**Task to complete:**
Output the data unchanged and complete, minus the images.
[Input data — start]
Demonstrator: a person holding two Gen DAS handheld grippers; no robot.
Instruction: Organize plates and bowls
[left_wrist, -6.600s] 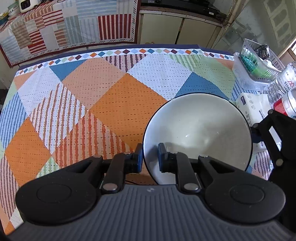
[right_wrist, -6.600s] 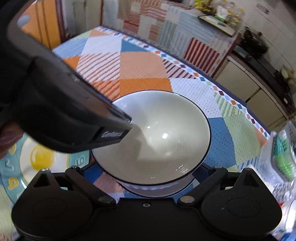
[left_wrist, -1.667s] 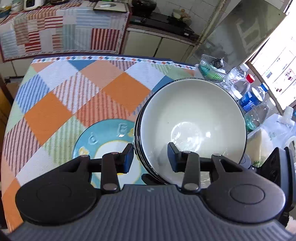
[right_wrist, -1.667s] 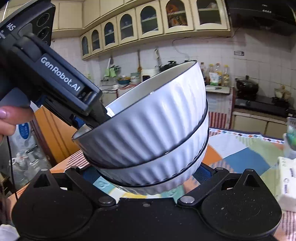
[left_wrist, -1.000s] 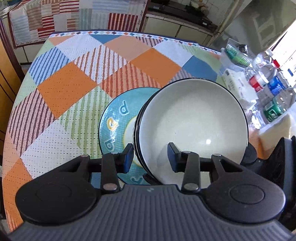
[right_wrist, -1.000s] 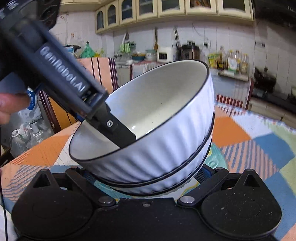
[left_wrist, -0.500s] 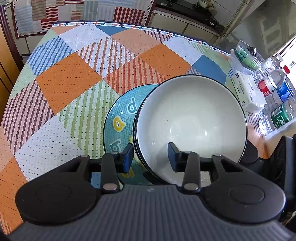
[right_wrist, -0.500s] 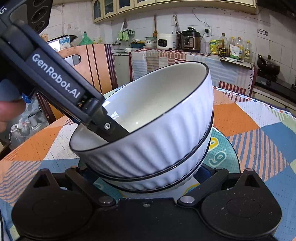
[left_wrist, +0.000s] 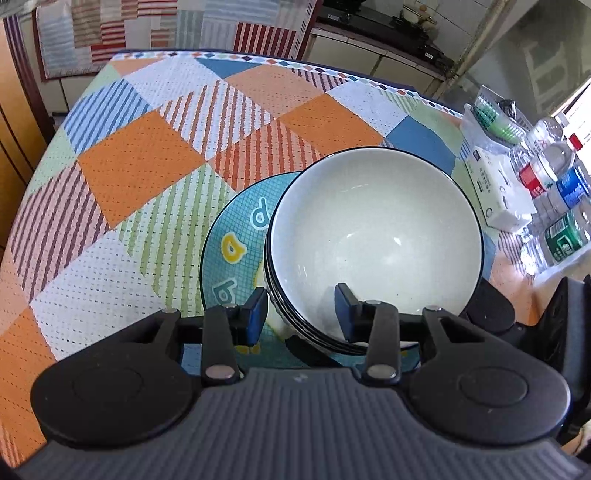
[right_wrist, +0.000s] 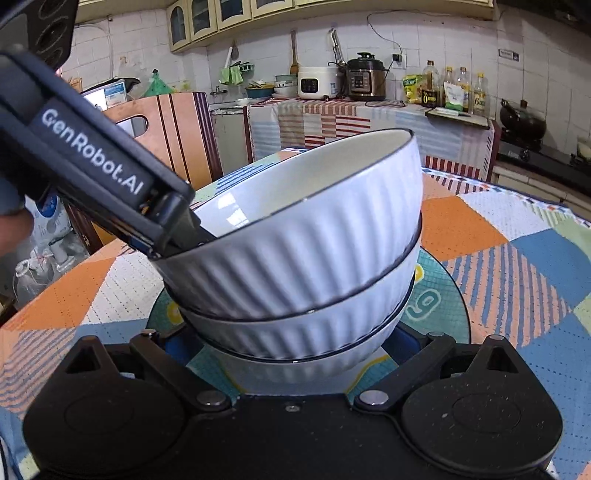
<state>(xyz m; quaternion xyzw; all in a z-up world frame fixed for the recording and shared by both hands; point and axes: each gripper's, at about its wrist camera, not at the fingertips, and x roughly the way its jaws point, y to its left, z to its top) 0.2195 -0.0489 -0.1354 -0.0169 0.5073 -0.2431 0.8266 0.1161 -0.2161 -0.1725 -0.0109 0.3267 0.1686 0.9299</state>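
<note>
The near rim of the stacked bowls (left_wrist: 373, 236) is straddled by the left gripper (left_wrist: 299, 314), one pad outside the wall and one inside, the jaws partly closed on it. The base of the stack is flanked by the right gripper (right_wrist: 291, 354), whose jaws stand wide; whether its pads press on the bowls cannot be told. The stacked bowls are seen tilted over the blue plate (left_wrist: 236, 236), which lies on the table (left_wrist: 140, 155) covered by a patchwork cloth. Right of the plate, water bottles (left_wrist: 557, 192) are found.
</note>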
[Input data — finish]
**Answer below:**
Demonstrator: a person holding two Gen DAS handheld grippers; no robot.
Instruction: Organize plates and bowls
[left_wrist, -6.600s] 
[right_wrist, -6.600s] 
[left_wrist, -1.667s] 
[right_wrist, -1.667s] 
[left_wrist, -1.000s] 
[right_wrist, -1.000s] 
[left_wrist, -0.500s] 
[right_wrist, -0.500s] 
[left_wrist, +0.000s] 
[right_wrist, +0.000s] 
<state>(xyz m; quaternion xyzw; all in a z-up world frame fixed for the recording and shared by both hands; point and axes: each gripper's, at about its wrist camera, not at the fingertips, and x roughly the way its jaws point, y to its left, z to its top) 0.2195 -0.0489 -0.1354 -0.0169 0.5073 -0.2431 0.8266 0.1161 -0.2161 -0.1725 -0.0109 0.3267 0.1686 0.9299</state>
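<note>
The near rim of the stacked bowls (left_wrist: 373, 236) is straddled by the left gripper (left_wrist: 299, 314), one pad outside the wall and one inside, the jaws partly closed on it. The base of the stack is flanked by the right gripper (right_wrist: 291, 354), whose jaws stand wide; whether its pads press on the bowls cannot be told. The stacked bowls are seen tilted over the blue plate (left_wrist: 236, 236), which lies on the table (left_wrist: 140, 155) covered by a patchwork cloth. Right of the plate, water bottles (left_wrist: 557, 192) are found.
</note>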

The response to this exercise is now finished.